XPOST - What makes you think you won't regain the weight!
I know for me it is something always nagging at the back of my brain but that I almost don't want to look at too closely out of fear because I don't have the answer - but I think we all need to ask ourselves the question.
We all know the black and white textbook answers to success - follow the rules. Those rules however do not take into consideration the crap that life can throw at you, it can be very easy to fall back into old habits - holiday eating is a good example of that. I know I need to be thinking about this now and several of the posts on this thread make a couple of good points for staying on top of things - going to support groups, keep coming back to the forum for reinforcement, weighing yourself regularly. We will all slip, it's getting back on the horse that counts. I have great admiration for OHers that come back after being gone a while and seeking help to get back on track - it takes a lot of courage. I think shame can sometimes keep us from seeking help and most of us have lived with shame most of our lives.
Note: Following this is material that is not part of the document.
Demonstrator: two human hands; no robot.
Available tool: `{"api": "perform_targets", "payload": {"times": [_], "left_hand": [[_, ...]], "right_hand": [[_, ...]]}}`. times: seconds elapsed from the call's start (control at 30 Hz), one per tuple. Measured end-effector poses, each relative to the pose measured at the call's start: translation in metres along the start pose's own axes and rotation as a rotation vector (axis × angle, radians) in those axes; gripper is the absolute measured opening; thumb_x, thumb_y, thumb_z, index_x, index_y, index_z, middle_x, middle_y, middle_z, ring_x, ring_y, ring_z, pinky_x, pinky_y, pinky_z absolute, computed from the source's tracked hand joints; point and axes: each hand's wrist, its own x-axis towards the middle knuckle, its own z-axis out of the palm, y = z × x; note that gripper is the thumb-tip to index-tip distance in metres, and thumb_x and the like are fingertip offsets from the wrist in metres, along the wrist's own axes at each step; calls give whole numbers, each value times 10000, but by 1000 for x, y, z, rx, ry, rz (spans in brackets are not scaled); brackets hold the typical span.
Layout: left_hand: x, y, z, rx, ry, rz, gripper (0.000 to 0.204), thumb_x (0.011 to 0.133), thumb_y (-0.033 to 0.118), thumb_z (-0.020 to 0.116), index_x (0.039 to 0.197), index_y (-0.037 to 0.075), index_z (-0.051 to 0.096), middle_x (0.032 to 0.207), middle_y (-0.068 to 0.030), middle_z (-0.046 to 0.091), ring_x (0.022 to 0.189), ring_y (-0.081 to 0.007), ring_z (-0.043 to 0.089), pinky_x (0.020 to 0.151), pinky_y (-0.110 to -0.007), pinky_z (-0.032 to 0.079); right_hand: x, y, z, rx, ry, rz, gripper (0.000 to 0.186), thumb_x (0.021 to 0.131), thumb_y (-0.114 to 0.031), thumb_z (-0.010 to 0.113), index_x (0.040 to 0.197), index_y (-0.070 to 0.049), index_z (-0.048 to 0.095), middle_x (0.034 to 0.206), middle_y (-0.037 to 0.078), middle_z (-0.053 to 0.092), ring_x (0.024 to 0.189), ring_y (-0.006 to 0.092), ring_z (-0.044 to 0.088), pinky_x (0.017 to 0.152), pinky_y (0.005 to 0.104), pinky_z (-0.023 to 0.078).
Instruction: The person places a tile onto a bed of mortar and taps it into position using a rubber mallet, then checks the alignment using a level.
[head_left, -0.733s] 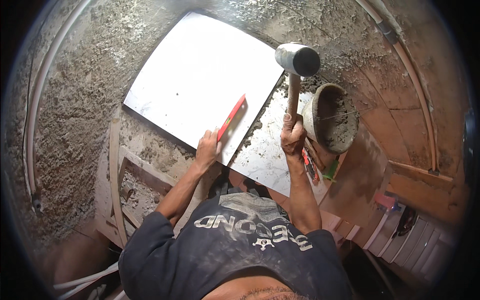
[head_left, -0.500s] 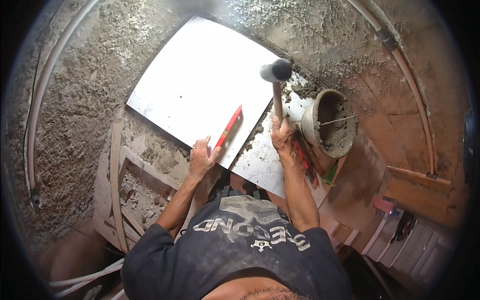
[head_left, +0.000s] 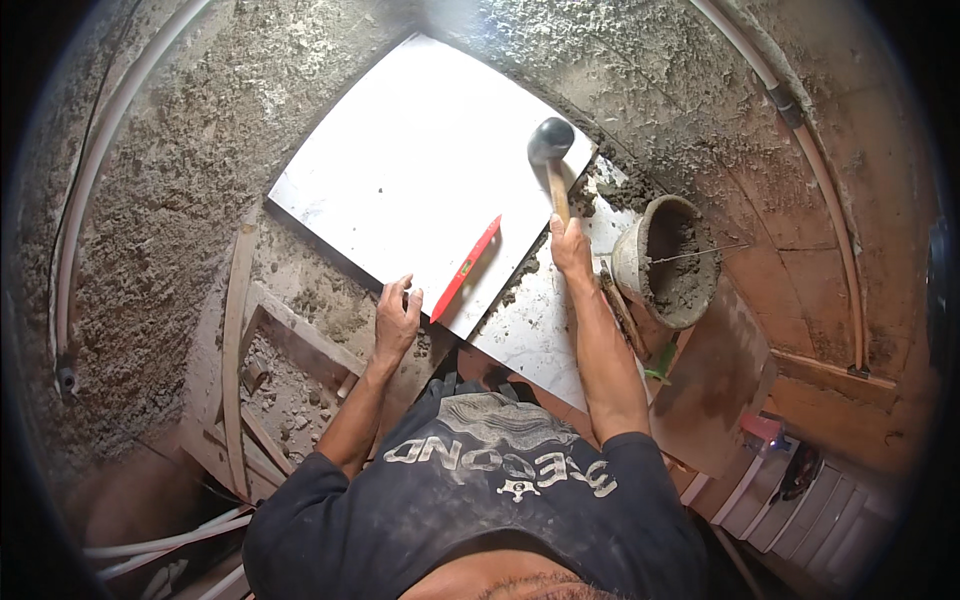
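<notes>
A large white tile (head_left: 390, 150) lies at an angle in front of me. On its near part rests a slim red spirit level (head_left: 466, 270). My left hand (head_left: 398, 320) is at the tile's near left edge, fingers stretched out, beside the near end of the level and holding nothing. My right hand (head_left: 570, 248) is closed round the wooden handle of a rubber mallet (head_left: 551, 141). The dark mallet head is over the tile near its right corner; whether it touches the surface I cannot tell.
To the right stands a bucket (head_left: 628, 262) of wet mortar with a wire handle, beside a second white tile (head_left: 530, 335) streaked with mortar. Rough plastered walls surround the work. At the left is a wooden frame (head_left: 290, 318) with rubble; tile pieces (head_left: 820, 495) sit lower right.
The mallet head has swung down toward the tile. My left hand has come off the end of the spirit level. The view has shifted slightly.
</notes>
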Motion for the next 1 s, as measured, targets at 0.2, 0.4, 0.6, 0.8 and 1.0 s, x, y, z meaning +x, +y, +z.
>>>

www.obesityhelp.com/forums/vsg/4095193/What-makes-you-think- you-wont-regain-the-weight/
Karen
Ontario Recipes Forum - http://www.obesityhelp.com/group/ontario_recipes/
lol
Karen
Ontario Recipes Forum - http://www.obesityhelp.com/group/ontario_recipes/
Really none of us know that we will not re-gain....but I sure plan to do everything I can to stay focused..."each and every day".
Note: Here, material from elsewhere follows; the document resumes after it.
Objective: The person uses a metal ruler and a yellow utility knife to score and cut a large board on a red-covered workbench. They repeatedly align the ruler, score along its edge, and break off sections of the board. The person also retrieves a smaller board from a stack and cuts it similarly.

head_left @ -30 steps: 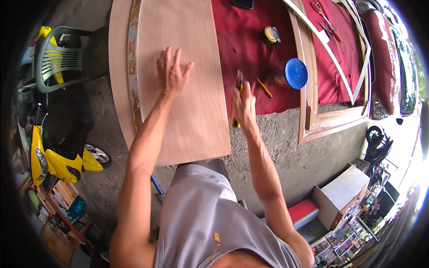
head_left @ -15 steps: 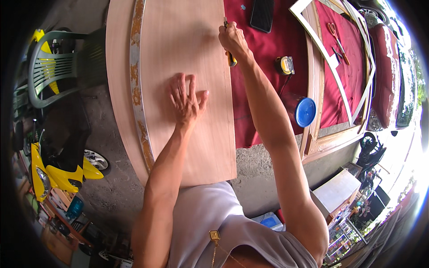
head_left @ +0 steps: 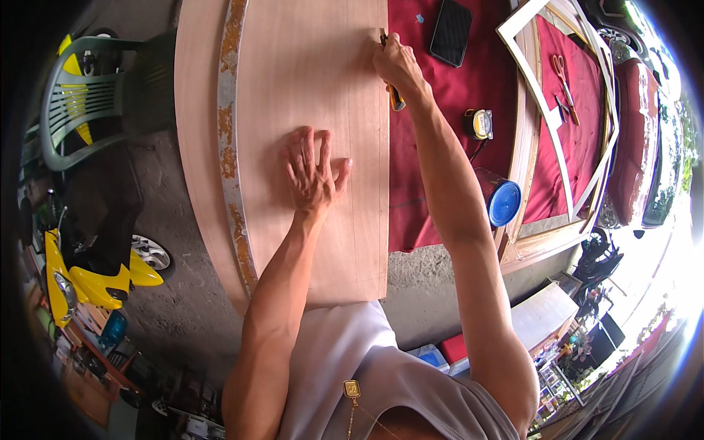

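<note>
Pale wooden panel [head_left: 293, 81] beneath a spread left hand [head_left: 313, 174], yellow-and-black utility knife [head_left: 397, 99] at its right edge

The wooden panel lies flat in front of the person, its long axis running away from the lap and its near end closest to the body. The utility knife is in the right hand [head_left: 400, 66], fingers wrapped around the handle. It points away from the person, its far end leaning slightly left, its long axis nearly in line with the panel's right edge; whether the tip touches wood cannot be told. The left hand rests palm down on the panel, fingers wide and holding nothing.

Counted: one panel, one knife, and one long grey metal strip with orange-brown patches [head_left: 229, 110], lying lengthwise on the panel's left part. To the right, over dark red cloth [head_left: 411, 183], are one black rectangular phone [head_left: 450, 33], one yellow-and-black tape measure [head_left: 480, 124] and one cylindrical container with a blue lid [head_left: 504, 204]. Farther right lies one pair of orange-handled scissors [head_left: 559, 67]. One green plastic chair [head_left: 84, 95] stands left of the panel.
</note>
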The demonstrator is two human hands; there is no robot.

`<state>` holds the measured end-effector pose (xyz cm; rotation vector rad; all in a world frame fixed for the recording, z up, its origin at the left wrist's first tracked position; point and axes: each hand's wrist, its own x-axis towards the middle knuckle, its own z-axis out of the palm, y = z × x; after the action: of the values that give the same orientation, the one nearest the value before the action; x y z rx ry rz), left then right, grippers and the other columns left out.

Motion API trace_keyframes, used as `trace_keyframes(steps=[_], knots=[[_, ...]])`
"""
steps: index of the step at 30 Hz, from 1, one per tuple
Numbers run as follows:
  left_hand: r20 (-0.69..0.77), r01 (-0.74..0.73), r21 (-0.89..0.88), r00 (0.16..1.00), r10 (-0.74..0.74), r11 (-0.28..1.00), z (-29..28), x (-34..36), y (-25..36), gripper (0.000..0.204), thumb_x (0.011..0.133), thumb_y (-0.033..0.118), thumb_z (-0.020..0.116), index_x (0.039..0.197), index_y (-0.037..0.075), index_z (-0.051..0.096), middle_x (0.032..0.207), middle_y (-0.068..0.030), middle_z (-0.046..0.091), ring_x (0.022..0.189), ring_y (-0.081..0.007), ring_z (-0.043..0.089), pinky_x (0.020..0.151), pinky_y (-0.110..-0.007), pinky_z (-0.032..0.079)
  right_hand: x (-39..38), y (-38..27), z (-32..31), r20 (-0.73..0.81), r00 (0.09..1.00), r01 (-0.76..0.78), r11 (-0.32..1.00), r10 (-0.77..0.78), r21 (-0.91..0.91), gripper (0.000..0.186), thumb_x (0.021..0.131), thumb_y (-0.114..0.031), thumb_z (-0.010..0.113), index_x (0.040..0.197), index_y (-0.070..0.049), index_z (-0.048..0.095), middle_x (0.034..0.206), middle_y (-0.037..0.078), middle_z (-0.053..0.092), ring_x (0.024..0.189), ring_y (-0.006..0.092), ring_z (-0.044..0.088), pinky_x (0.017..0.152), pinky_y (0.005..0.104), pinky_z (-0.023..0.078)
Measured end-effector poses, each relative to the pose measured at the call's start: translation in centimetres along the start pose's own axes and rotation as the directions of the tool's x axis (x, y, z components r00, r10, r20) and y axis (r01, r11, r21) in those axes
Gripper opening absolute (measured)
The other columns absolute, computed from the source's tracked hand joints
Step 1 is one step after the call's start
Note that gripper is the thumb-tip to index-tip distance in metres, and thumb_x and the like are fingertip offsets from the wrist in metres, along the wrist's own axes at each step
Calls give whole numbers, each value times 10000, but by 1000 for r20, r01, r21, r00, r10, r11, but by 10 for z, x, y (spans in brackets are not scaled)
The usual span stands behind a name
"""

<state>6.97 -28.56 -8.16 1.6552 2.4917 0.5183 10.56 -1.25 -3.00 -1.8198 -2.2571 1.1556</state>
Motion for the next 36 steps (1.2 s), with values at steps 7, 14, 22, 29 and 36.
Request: trace_keyframes(steps=[7,14,22,29,36], knots=[[11,10,0,1000,-10,1000,1,-1,0,699,900,517,555,1473,162,369,1533,-185,276,1425,-389,240,1127,-610,180,5,0,0,55,997,-48,999,49,-21,467,939,-331,368,1156,68,479,977,324,640,819,429,686,718,476,574],[6,7,-1,1000,-7,1000,-1,0,0,690,900,513,558,1465,158,384,1528,-182,283,1425,-378,246,1131,-598,184,13,3,6,0,1000,22,996,-22,-81,464,954,-328,375,1132,87,481,839,269,646,682,353,671,593,440,555],[28,48,-16,998,-48,999,-5,1,4,697,872,487,609,1456,170,400,1519,-163,302,1419,-376,259,1104,-595,213,13,-8,0,81,994,-62,995,68,-72,578,906,-385,546,1202,107,475,765,214,652,593,268,673,483,384,539],[-29,24,-2,999,-24,1000,-3,1,3,718,848,486,638,1455,181,405,1521,-158,304,1405,-383,284,1091,-593,236,6,-6,5,81,990,-103,988,113,-114,644,868,-399,615,1226,110,449,785,208,658,589,256,669,483,376,534],[-53,10,41,999,-8,999,2,0,0,709,845,519,605,1435,169,429,1529,-150,304,1407,-374,289,1124,-579,237,-10,9,10,123,989,-73,992,85,-101,547,911,-309,513,1247,116,438,794,212,663,647,280,689,516,365,541]])
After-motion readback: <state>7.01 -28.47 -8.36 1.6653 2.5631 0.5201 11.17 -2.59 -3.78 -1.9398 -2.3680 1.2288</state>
I credit OH with keeping me focused - even if I dont post.....I read every day and that makes me think of what I am doing
Barb
Bonnie
I can do hard things, life is teaching me that I can.
Lost 222lbs with rny, 20 lbs regain.
Plastics, July 2010 with Dr. Sauceda in Monterrey, Mexico
I think that daily monitoring my food, and my weight on scales helps, and of course this site.
When talking to my friend who has been fairly slender most of her life, she says that gaining 10 pounds isn't unusual for her, she DOES just say," oh to hell with it" every once in a while, and have what she wants to eat for a number of days or even weeks...But when she notices it's 10 pounds gained, she gets back on the horse...counts calories usually...And that has worked for her all of her life...
I think that if I adopt that method, esp. not having 100 pounds to lose, may work, but on the other hand, gaining 10 would be scary...mostly because, when I've lost weight by low-carbing it, in the past, and then had carbs again, it was like I could not stop! Like I was so deprived for so long, or something. I don't think I'd better gain the 10 pounds and always monitor carbs...I do love them, and stick to veg and fruit and cereal...Haven't and may not go back to my demon bread...I do allow myself pb on melba or rice cake, but that's it.
I really think the scale will be my friend and constant companion for the first time in my life...Constant monitoring and vigilance, instead of constant craving...m
From this side of the bench, this thought terrrifies me!!
I'm exhausted just by the research I've been doing!! When I think of the road ahead, referrals, testing, (praying for) approval, waiting, surgery, post op....etc etc.. I feel totally overwhelmed, and THEN, I am terrified that after ALL of that, I can still gain it all back if I'm not careful!
I've just ALWAYS eaten huge portions, I was a super skinny kid with a crazy metabolism, I've never known small portions...maybe that's all it is...and the pouch will 'teach' me portion control, and honestly, I believe if I felt satisfied with a little, I'd be ok...but I'm so used to huge portions, I can't seem to stop!
I'm scared, but also inspired by all of your long time benchwarmers, so I know it's possible, and I think the losses will motivate me...I've always been great with starting diets, and 'lifestyle' changes, but when there are no results, it's hard to keep up...maybe this way, I'd be more apt to stay motivated!
J~
I have invested in a personal trainer - who I go to at least 3 times a week. It costs $50 an hr - but it's the best money I have ever spent. She is helping me get my body in shape and also helping me stay on track (she checks out my food logs) and also is very supportive as an outlet for discussing stress and stress management. Exercising has also helped me tremendously in terms of my emotional stability - which has always been a trigger for my binge eating in the past.
I also come here everyday - several times a day and get and give support. I also want to start back to our Durham meetings - which I have been away from for some time. Unfortunately, with my work schedule it was harder to get over to Whitby on the Tuesday evenings.
One thing that I think is absolutely critical - as it has helped me through 2 serious illnesses - and that is a positive outlook. If you think you're gonna fail - you will. If you think you're going to succeed - you will!! This is one of the reasons I get so pissed off when I see people who have not had an RNY predicting the failure of those who have. I think that it weakens an individuals resolve - and beats down their positive perspective. It always astounds me when someone who is fighting the same obesity battle would do such a nasty thing - but I guess you can't control what others do or say.
Ultimately though, if I do re-gain it will not be the fault of my WLS tool - it will be because I couldn't put the fork down.